Anche nel suo ultimo romanzo, ambientato negli anni settanta, c’è una figura di genitore relegato a poco meno di una comparsa ed è quello adottivo, mentre tutte le restanti figure maschili sono comprimarie, perché anche qui i ruoli maggiori sono tutti femminili e dotati di un nome proprio, eccetto che lei, la protagonista, l’Arminuta, in dialetto abruzzese la ritornata. Del resto se alla propria identità corrisponde un nome significante, quell’appellativo attribuitole dai suoi compaesani è davvero il suo stato esistenziale. Accade infatti, che un giorno scopre non essere i suoi genitori biologici, quelli con cui aveva vissuto e che ancora peggio deve essere “restituita” alla sua famiglia biologica, di cui non sospettava neanche l’esistenza. Grande è il trauma dell’abbandono, trovandosi all’improvviso catapultata nella “sua” numerosa famiglia originaria e priva di tutti gli agi fino a poco prima vissuti. Scopre una vita di estrema miseria materiale ed anche relazionale, dove la madre vera, anche lei senza un nome, non mostra alcun desiderio di riconquistare la propria figlia naturale, né per favorire l’integrazione, anzi le è ostile con ogni mezzo, ma d’altronde neanche quella adottiva d’un tempo usa nessun accorgimento di cautela, addirittura i rapporti vengono bruscamente rescissi, nonostante i tentativi dell’Arminuta anche per conoscere i motivi sia dell’affido che della sua “restituzione”. Inevitabilmente per lei si tratta di un doppio abbandono da parte delle sue due madri viventi.

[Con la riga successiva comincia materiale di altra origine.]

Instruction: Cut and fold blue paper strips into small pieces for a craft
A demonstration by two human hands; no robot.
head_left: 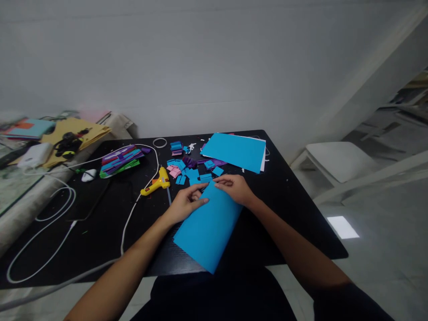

Un’ancora di salvataggio è Adriana, la sorella ritrovata: per quanto distanti e vissute in ambienti totalmente opposti, tra loro si stabilisce un’intesa di complicità forse anche di sopravvivenza per l’Arminuta e per senso di protezione dell’altra, in generale non senza dei colpi di scena da non anticipare per invogliare alla lettura di un romanzo denso nel tratteggiare con mano sicura delle psicologie femminili complesse con uno stile impeccabile di scrittura.